• [WHAT IS BEING ASKED]: Write out the listing, please, but only from its first line through the line containing "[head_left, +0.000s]", exactly as given and without pictures.

● ● ● ● ●

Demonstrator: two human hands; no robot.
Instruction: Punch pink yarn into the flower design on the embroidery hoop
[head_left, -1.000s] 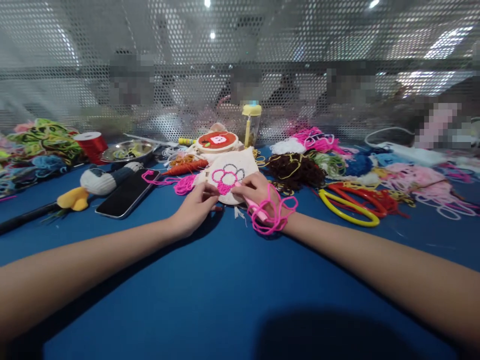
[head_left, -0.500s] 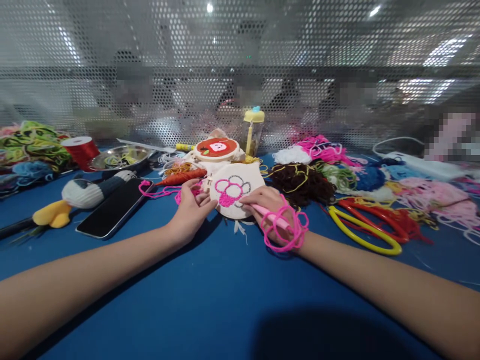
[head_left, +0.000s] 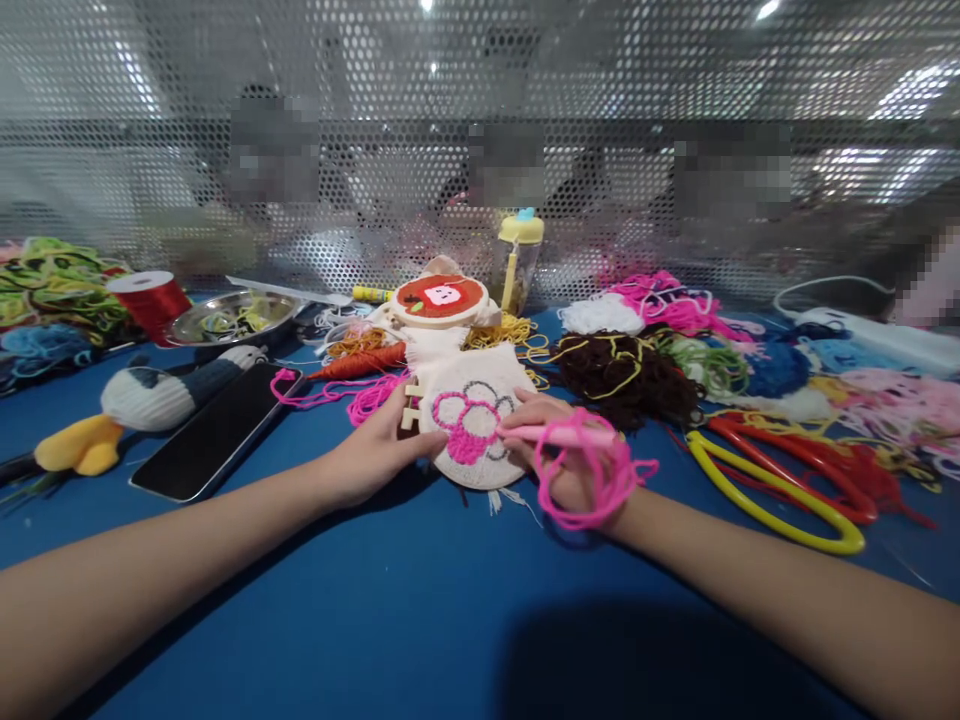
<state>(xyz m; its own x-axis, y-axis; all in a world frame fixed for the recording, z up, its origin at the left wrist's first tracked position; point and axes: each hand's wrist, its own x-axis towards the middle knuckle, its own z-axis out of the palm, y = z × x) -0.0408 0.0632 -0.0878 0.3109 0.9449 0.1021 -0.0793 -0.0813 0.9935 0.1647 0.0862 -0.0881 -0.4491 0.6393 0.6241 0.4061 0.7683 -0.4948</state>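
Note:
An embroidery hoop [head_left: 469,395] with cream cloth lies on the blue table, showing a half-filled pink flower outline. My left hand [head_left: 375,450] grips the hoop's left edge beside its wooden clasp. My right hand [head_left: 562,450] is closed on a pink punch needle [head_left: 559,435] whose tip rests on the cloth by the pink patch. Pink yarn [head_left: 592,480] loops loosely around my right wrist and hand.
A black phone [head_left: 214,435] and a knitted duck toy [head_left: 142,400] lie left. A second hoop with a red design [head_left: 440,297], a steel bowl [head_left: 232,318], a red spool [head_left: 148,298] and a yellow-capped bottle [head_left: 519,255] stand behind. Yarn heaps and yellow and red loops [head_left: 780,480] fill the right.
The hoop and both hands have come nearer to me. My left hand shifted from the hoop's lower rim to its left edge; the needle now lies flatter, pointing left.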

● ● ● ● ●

• [REPLY]:
Demonstrator: two human hands; no robot.
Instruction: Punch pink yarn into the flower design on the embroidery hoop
[head_left, -1.000s] 
[head_left, -0.500s] 
[head_left, +0.000s] 

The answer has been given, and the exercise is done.